A revolution is a relatively sudden, and absolutely drastic change (literally, a "complete turn-around"). This may be a change in the social or political institutions over a relatively short period of time, or a major change in its culture or economy. Some revolutions are led by the majority of the populace of a nation, others by a small band of revolutionaries. Compare rebellion.


Social and polltical revoIutions

Political revolutions are often characterised by violence, and vast changes in power structures that can often result in further, institutionalised, violence, as in the Russian and French revolutions (with the "Purges" and "the Terror", respectively). A political revolution is the forcible replacement of one set of rulers with another (as happened in France and Russia), while a social revolution is the fundamental change in the social structure of a society, such as the Protestant Reformation or the Renaissance. However, blurring the line between these two categories, most political revolutions wish to carry out social revolutions, and they have basic philosophical or social underpinnings which drive them. The most common revolutions with such underpinnings in the modern world have been liberal revolutions and communist revolutions. In contrast, a coup d'état often seeks to change nothing more than the current ruler.

Some political philosophers regard revolutions as the means of achieving their goals. Most anarchists advocate social revolution as the means of breaking down the structures of government and replacing them with non-hierarchal institutions.

With Marxist communists, there is a split between those who supported the Soviet Union and other so-called 'communist states' and those who were/are critical of those states (some even rejecting them as non-communist, see state capitalism), for example trotskyists.
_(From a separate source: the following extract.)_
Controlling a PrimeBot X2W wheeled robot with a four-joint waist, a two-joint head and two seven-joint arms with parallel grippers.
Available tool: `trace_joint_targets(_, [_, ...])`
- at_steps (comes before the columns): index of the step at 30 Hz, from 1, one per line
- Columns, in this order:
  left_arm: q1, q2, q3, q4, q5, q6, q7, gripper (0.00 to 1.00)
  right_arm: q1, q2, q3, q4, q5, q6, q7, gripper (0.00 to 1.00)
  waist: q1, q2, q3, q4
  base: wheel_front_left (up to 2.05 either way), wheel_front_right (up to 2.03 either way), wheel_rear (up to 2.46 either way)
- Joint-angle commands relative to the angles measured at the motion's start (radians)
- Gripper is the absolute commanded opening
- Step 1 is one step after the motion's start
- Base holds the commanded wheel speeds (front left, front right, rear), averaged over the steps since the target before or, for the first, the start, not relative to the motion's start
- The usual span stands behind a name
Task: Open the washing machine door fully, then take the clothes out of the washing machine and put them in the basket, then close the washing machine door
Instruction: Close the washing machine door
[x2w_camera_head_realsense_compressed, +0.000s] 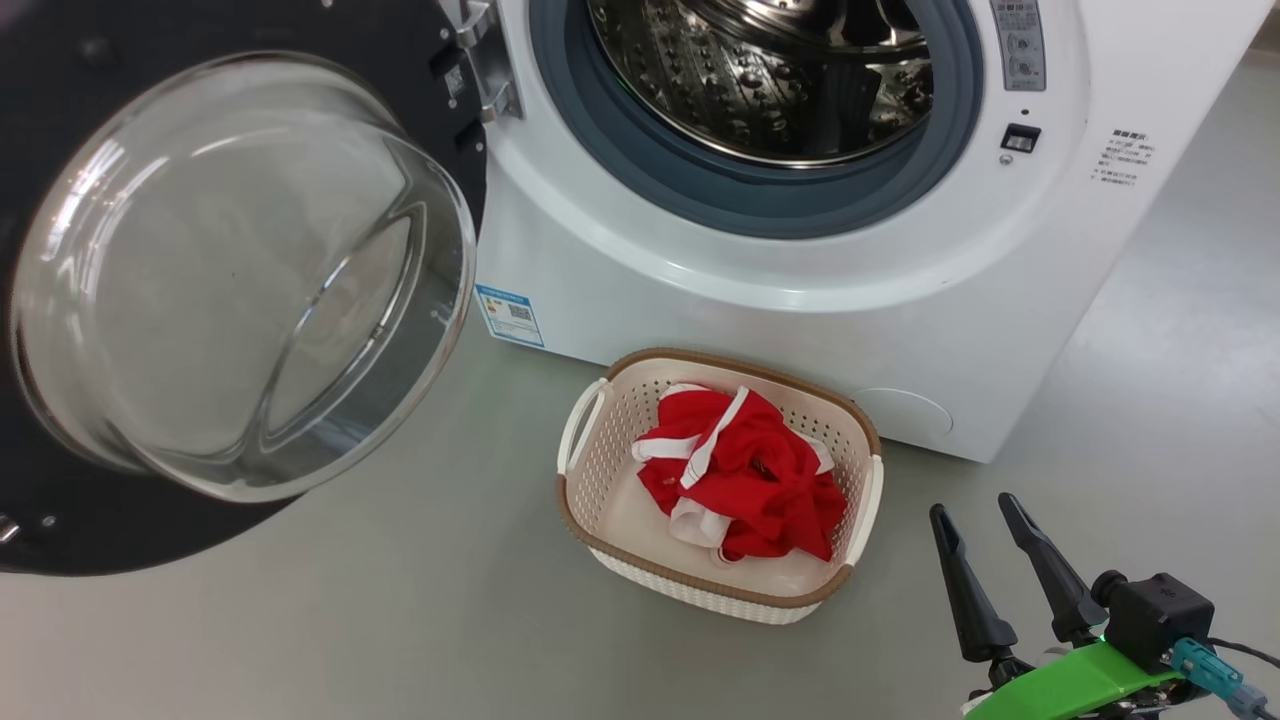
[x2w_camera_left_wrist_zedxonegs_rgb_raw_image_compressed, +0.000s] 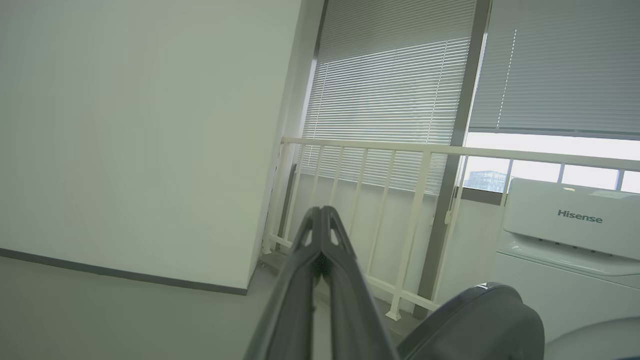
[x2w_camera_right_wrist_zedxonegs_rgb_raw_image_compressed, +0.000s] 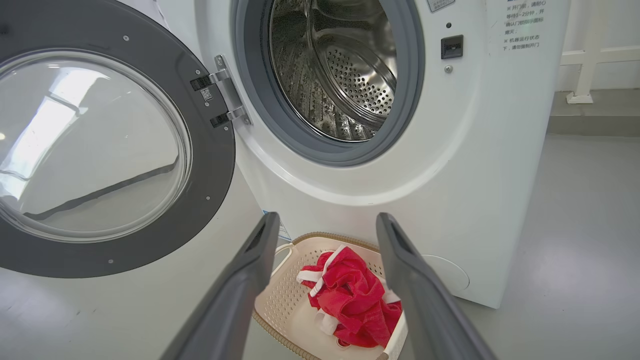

Social and political revolutions are often "institutionalized" when the ideas, slogans, and personalities of the revolution continue to play a prominent role in a country's political culture, long after the revolution's end. As mentioned, communist nations regularly institutionalize their revolutions to legitimize the actions of their governments. Some non-communist nations, like the United States, France, or Mexico also have institutionalized revolutions, and continue to celebrate the memory of their revolutionary past through holidays, artwork, songs, and other venues.

Ancient revolutions

Liberal revolutions

(known to Marxists as bourgeois revolutions)

Some of these are Atlantic Revolutions.

Socialist and/or Communist revolutions

Eastern European anti-Communist revolutions

Islamist revolutions

Note that some of these (particularly the rose and orange revolutions) only changed one government with another, and did not modify the political or economic systems of their countries. As such, they are purely political revolutions.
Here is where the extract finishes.